Publicado hoje no site progressista Brasil 247, lá vai:

Desde o início de toda desta trágica e funesta história que se impôs no Brasil, desde os primeiros momentos em que aquele que viria a ser o mais cruel e mais incapaz líder de toda a biografia da nação, já me eram inequívocas as semelhanças do bolsonarismo com o hitlerismo. Sempre foi claro o papel de “salvador”, a seleção de inimigos e culpados, a incitação da violência, a promessa de recuperar “valores tradicionais perdidos”, a legitimação do ódio ao próximo, a exaltação de um passado militar destrutivo, e tudo isso em uma linguagem idiomática e iconográfica muito bem idealizada e projetada. Todos os elementos estão presentes: o Nazifascismo do século XX é, obviamente, o mais sólido fundamento para o Neonazifascismo do século XXI.

O ‘Observatório Judaico dos Direitos Humanos do Brasil’ publicou em julho de 2020 um importante relatório intitulado ‘O antissemitismo durante o governo Bolsonaro’ (do qual tive o prazer de ser um dos coautores), que possui um capítulo exclusivamente dedicado às semelhanças do bolsonarismo com o hitlerismo. Lá é explicado detalhadamente como o nazismo brasileiro se arquitetou, tomando também como base o trabalho do linguista Victor Klemperer (1881-1960), que apontou que “a ideologia nazista estava alinhada a uma premeditada e cuidadosa alteração semiótica e linguística”. O bolsonarismo – sobretudo através de e sua seita “whatsáppica” – também funciona assim.

Pois bem, dito isto, não é surpresa que grande parte da pauta bolsonarista se baseasse nos valores nazifascistas. Por exemplo, para olhos conhecedores da causa, a “Escola sem partido” foi uma das tentativas de impôr uma educação fundamentalmente nazista no Brasil. Graças a valiosos esforços contrários – e também uma boa dose de sorte, o projeto não foi aprovado. Na parte da ciência, a mesma estratégia: cancelamento de pesquisas consideradas desimportantes ou inadequadas para a ideologia do governo. Enquanto os governos do PT investiram de maneira crescente nos orçamentos dos principais fundos de pesquisa científica e tecnológica do país (CNPq, CAPES e FNDCT), atingindo o ápice no segundo governo de Dilma, após o golpe de 2016 os números foram reduzidos drasticamente, chegando à sua maior baixa em 2020 (segundo a SBPC, Sociedade Brasileira para o Progresso da Ciência). A Cultura também vem sendo atacada de todas as maneiras possíveis, a começar pela extinção do ministério, reduzido a uma mera secretaria claramente enviesada à prática da censura.
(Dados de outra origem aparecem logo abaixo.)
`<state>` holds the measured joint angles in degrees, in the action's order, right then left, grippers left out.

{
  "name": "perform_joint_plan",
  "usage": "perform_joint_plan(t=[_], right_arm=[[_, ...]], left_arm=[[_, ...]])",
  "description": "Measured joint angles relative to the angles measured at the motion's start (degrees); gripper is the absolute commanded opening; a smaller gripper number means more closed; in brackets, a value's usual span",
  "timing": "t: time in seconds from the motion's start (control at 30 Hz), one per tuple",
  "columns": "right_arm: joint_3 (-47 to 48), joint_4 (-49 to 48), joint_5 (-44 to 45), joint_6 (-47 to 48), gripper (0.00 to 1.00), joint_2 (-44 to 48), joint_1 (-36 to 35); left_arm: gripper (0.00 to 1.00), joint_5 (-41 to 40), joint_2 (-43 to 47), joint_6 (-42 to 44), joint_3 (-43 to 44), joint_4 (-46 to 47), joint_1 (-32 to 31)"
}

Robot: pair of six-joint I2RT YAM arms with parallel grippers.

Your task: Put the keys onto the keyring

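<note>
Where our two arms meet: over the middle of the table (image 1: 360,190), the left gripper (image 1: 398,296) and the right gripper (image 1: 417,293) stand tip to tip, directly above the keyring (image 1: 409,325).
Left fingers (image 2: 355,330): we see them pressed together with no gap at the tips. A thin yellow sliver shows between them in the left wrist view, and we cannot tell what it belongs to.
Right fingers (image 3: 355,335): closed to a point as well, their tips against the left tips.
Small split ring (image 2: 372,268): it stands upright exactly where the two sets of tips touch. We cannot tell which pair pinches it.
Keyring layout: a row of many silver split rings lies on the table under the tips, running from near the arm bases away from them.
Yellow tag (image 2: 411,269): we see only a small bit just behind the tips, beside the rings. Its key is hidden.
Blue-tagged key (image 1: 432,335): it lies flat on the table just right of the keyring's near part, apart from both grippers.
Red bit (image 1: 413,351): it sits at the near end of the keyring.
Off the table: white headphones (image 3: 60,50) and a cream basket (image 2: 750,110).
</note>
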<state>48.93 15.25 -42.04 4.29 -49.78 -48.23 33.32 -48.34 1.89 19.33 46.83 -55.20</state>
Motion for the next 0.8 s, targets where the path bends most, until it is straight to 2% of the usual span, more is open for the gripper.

Eu poderia continuar a elencar o processo de tentativa do governo bolsonarista de instalação da máquina neonazifascista, mas o intuito deste artigo é tratar especificamente de um dos mais graves ataques: aquele à área da Saúde Mental. Refiro-me à desconstrução da estrutura de assistência aos deficientes mentais e usuários de drogas no Brasil. E por que estes ataques são tão relevantes? Pois eles são claramente parte da política higienista de Bolsonaro, assim como era também a de Hitler.

A máquina assassina da Alemanha Nazista tirou a vida de aproximadamente 275 mil crianças e adultos portadores de deficiências mentais e/ou físicas (segundo fontes do United States Holocaust Memorial Museum). E a ideologia de extirpar da nação os mais vulneráveis, considerados imprestáveis e indignos de existência, encontra ressonância também na Extrema-direita contemporânea, ainda que os processos se deem logicamente de maneira diferente. Bolsonaro não pode enviar os deficientes e os usuários de drogas diretamente à eutanásia ou aos campos de concentração, afinal o mundo hoje é outro Mas ele pode reduzir a pó as leis de proteção e auxílio a estas pessoas, conquistadas ao longo do tempo graças à evolução das sociedades, ao desenvolvimento científico e a consolidação cada vez mais profunda de leis fundadas nos Direitos Humanos. E é isto o que ele está fazendo. E a passos largos.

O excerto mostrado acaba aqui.